Data block
┌──

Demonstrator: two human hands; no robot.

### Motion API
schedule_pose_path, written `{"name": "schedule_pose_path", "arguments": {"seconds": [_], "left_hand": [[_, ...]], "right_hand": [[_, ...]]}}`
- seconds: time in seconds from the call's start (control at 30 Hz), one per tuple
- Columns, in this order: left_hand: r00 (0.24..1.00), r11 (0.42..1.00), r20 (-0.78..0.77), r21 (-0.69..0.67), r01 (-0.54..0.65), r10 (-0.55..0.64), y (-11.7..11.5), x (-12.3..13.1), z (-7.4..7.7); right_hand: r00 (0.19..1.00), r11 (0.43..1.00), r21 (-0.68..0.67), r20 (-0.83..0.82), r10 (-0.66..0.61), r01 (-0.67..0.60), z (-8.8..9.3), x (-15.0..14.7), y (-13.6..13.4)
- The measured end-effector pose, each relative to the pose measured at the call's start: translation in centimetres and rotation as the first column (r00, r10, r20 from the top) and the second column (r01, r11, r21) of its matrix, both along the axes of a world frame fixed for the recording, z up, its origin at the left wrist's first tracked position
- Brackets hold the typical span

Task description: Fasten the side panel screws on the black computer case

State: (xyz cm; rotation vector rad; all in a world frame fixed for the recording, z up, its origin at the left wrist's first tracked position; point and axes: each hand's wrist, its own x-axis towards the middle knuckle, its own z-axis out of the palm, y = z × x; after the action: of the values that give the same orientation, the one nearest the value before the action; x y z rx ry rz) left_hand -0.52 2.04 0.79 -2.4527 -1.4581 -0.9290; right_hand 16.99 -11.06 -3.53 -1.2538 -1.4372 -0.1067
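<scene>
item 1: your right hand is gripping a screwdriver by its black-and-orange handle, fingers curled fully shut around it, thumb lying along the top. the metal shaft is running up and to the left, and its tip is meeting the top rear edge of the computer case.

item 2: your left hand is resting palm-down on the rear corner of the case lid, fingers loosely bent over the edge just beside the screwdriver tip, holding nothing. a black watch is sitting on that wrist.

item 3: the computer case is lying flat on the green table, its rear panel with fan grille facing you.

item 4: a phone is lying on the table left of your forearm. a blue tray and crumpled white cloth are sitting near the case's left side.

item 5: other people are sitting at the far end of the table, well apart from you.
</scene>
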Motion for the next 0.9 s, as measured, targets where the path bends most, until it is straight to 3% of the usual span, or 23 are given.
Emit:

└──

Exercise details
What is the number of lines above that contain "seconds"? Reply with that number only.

Response
2